Doctor CamNC4Me wrote:
I'm not only ok with Jersey Girl's version of Christianity (from what I've read), but supportive of it, too. It gives her a sense of peace, purpose, and design that's nice. I don't view her as using her religion as a political bludgeon, but rather as an internal mechanism that helps her feel placed in the universe.
When you say 'placed' in the universe, what exactly do you mean by that?
What you said about an internal mechanism. You are scary insightful. You couldn't have been more accurate if you had asked me and I answered you myself. My personality and idealist temperament make me function internally and that includes how I process and practice my beliefs.
I spend an inordinate amount of time in introspection, self reflection, contemplation, I work things out in my head longer than it takes me to actually act on my thoughts and ideas. I'm pretty darn self aware because I have spent time studying myself if you will and have tried to discover what makes me tick just like I search for what makes the other guy tick.
More evidence...
That I spend a long time in my head before I act is exactly the reason I waited to answer this post even though I saw it the day that you posted it.
Anyway, yes, religion or spirituality is part of my internal process. Prayer is a huge part of my life. No question about it. Nailed it. Nailed me.
In a way, I have a religion, too. I call myself an atheist, but I could very well see this reality as a simulation in an infinite recursion of simulations.

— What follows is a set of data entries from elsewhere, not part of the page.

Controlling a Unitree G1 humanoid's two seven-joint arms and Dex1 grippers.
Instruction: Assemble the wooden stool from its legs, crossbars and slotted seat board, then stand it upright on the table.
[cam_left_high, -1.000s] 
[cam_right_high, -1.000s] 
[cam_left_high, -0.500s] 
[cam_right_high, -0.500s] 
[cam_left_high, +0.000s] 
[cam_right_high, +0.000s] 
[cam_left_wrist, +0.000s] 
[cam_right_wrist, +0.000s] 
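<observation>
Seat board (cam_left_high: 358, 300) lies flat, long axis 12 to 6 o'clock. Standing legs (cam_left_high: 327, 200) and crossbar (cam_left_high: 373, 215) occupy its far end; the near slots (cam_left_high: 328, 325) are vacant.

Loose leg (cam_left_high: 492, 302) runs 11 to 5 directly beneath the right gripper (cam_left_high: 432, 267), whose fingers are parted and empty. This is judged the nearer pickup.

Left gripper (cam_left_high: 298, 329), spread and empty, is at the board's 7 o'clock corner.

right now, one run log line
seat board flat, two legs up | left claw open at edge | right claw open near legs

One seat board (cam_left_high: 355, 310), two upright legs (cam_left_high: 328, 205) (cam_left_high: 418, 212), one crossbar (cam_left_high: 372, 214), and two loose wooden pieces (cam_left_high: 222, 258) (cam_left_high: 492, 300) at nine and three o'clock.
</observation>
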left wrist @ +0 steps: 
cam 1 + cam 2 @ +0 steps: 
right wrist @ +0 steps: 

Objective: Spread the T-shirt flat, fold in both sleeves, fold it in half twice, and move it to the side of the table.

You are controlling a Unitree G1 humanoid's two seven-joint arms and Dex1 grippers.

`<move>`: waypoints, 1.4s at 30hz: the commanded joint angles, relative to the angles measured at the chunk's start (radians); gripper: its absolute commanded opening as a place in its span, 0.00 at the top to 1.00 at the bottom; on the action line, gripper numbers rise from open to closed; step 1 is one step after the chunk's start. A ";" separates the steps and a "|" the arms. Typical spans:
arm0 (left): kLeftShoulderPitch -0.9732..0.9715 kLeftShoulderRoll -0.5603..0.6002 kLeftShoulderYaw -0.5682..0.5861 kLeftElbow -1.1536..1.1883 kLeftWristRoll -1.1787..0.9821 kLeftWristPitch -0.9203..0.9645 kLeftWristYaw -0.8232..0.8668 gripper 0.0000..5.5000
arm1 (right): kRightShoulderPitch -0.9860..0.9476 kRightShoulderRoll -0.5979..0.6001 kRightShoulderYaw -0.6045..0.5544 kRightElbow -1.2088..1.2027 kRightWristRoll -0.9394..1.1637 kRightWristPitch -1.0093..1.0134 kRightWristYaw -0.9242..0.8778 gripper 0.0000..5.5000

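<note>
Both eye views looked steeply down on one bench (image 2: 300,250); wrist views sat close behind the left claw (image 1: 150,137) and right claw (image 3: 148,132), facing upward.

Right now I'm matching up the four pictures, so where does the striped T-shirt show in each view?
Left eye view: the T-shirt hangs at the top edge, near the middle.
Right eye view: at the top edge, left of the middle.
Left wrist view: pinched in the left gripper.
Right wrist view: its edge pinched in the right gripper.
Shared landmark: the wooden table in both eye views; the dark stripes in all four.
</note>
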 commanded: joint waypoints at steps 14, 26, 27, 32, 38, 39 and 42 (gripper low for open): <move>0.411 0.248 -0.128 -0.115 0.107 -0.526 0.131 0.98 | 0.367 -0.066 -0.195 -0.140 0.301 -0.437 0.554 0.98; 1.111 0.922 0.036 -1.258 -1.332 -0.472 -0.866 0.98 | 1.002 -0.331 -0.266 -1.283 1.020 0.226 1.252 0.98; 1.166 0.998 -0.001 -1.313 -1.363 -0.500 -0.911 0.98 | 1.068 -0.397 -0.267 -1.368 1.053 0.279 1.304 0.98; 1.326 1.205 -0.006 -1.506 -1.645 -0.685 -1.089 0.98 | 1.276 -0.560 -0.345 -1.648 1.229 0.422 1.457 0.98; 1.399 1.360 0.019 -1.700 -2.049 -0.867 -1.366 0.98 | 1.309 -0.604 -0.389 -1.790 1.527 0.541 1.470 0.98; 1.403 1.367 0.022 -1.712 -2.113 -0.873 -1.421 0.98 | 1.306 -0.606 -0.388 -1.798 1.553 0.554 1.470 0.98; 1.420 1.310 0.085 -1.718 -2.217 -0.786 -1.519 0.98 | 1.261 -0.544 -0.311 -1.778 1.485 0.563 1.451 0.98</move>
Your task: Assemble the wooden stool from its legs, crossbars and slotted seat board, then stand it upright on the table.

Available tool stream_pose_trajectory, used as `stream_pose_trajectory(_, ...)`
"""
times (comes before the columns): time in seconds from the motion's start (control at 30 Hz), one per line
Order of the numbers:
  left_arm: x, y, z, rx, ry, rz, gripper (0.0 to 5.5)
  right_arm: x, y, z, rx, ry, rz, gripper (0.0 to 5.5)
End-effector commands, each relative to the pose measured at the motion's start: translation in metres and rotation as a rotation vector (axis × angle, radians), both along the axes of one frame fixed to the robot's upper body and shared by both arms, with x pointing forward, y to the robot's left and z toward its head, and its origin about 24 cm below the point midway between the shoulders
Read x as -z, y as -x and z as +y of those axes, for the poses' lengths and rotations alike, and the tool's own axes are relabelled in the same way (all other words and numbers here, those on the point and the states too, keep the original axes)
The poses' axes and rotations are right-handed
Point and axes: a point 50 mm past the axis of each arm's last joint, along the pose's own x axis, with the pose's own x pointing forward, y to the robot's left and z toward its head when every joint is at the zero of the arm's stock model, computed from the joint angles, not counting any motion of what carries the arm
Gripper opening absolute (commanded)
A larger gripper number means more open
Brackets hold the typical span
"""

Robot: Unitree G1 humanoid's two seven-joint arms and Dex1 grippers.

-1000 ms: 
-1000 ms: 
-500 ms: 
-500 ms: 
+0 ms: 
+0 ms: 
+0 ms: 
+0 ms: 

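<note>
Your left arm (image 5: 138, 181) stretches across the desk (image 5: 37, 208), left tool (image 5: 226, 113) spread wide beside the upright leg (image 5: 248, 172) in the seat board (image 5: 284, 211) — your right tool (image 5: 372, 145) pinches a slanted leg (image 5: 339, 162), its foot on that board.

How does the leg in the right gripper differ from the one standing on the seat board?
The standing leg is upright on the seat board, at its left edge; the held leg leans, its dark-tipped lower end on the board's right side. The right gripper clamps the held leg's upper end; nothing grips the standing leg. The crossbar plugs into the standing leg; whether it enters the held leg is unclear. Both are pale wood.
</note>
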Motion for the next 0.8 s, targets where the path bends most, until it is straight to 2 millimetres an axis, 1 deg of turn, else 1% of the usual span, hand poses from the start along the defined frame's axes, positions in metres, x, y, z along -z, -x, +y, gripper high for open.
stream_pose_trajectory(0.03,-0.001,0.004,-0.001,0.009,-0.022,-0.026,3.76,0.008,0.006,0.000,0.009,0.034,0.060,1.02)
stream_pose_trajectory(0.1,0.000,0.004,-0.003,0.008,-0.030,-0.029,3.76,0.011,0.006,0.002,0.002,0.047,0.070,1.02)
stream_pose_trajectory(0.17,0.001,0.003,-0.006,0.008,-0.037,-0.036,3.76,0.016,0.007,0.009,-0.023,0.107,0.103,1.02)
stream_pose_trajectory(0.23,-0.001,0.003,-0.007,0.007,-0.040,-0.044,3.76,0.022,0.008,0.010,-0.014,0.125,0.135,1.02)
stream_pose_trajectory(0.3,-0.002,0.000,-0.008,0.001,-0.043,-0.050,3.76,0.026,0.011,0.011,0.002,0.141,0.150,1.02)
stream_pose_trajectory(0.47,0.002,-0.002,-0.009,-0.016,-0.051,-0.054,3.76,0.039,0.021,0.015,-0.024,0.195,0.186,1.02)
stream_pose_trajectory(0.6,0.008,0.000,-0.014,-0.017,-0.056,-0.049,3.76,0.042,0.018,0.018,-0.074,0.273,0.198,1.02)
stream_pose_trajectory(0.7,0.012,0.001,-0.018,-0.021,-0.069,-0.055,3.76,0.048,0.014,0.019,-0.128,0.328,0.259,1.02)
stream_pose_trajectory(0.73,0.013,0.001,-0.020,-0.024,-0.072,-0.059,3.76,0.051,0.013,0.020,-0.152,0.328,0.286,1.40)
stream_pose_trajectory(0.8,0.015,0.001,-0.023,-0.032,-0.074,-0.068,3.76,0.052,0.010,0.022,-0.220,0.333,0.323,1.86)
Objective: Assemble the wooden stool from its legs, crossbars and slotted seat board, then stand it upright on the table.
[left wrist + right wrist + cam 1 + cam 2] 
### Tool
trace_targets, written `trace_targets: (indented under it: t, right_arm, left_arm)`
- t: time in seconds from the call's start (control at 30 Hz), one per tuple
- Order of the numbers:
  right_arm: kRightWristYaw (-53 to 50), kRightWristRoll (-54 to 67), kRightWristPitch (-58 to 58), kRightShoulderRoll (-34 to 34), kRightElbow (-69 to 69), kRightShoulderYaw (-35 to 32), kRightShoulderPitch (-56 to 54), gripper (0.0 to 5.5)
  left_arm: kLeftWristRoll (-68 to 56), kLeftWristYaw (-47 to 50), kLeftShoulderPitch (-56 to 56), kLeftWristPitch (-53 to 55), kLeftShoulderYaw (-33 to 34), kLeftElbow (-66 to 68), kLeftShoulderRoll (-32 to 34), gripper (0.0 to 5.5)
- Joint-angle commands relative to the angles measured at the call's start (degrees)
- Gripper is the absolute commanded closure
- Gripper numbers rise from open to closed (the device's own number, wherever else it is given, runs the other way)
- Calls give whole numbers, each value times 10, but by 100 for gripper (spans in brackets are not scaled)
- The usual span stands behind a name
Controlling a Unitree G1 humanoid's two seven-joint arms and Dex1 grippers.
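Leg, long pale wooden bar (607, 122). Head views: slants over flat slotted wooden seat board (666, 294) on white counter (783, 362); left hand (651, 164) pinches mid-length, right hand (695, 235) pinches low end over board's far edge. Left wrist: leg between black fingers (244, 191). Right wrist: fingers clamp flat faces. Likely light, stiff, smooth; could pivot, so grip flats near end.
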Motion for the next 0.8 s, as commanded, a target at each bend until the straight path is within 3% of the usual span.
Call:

It makes sense to me, helps me sort out one coincidence after another I notice, and it brings me a weird sort of comfort. Yet, at the end of the day I just go with the notion the universe is a physical one and that's the only one that we can know and work through if we're to have any sort of longevity as a species. I certainly wouldn't start evangelizing it and building a coalition of other 'simulationists' to influence government policy. That's the kind of religionist that needs to go the way of the dodo bird.
- Doc
Yeah I agree about the political activity. There's something terribly wrong with that. Now not in the sense as in the case of the Civil Rights movement. Something needed to change for the well being of Black Americans. It's still not changed enough, but the movement created a wave and an awareness. We used to call it consciousness raising.
But when I think about reproductive rights (and I could be wrong here) I think the work is largely done or it was done until folks started messing with it as they are right now. So long as our laws offered choice I don't see what possible difference that makes to the anti-abortion groups so long as they are able to make their own choice to continue a pregnancy to term, the other women is free to make her choice to terminate, and so do the health care professionals who address unplanned pregnancy regardless of the outcome. It's about access to education and support so far as I am concerned.
What you said about a recursion of simulations and viewing life in such a way gives you some sort of comfort as you attempt to explain coincidences in life makes all the sense in the world to me and I will tell you why. I think it is part and parcel of our human existence to attempt to explain what seems to be the inexplicable. It's normal, it's natural. You've worked out something that supports your experience and it brings you peace. I experience the world through the lens of my God being present.
In my mind it's all the same thing. It's all the same quest for understanding and making sense of what happens to us. It's just different mechanisms we use to interpret our journey through this world and through life.
In my belief I believe that there is a God who has the ability to access you. If I am wrong about that, what difference does it make so long as you have peace in your contemplations and so long as neither of us are beating the other guy bloody over what they believe.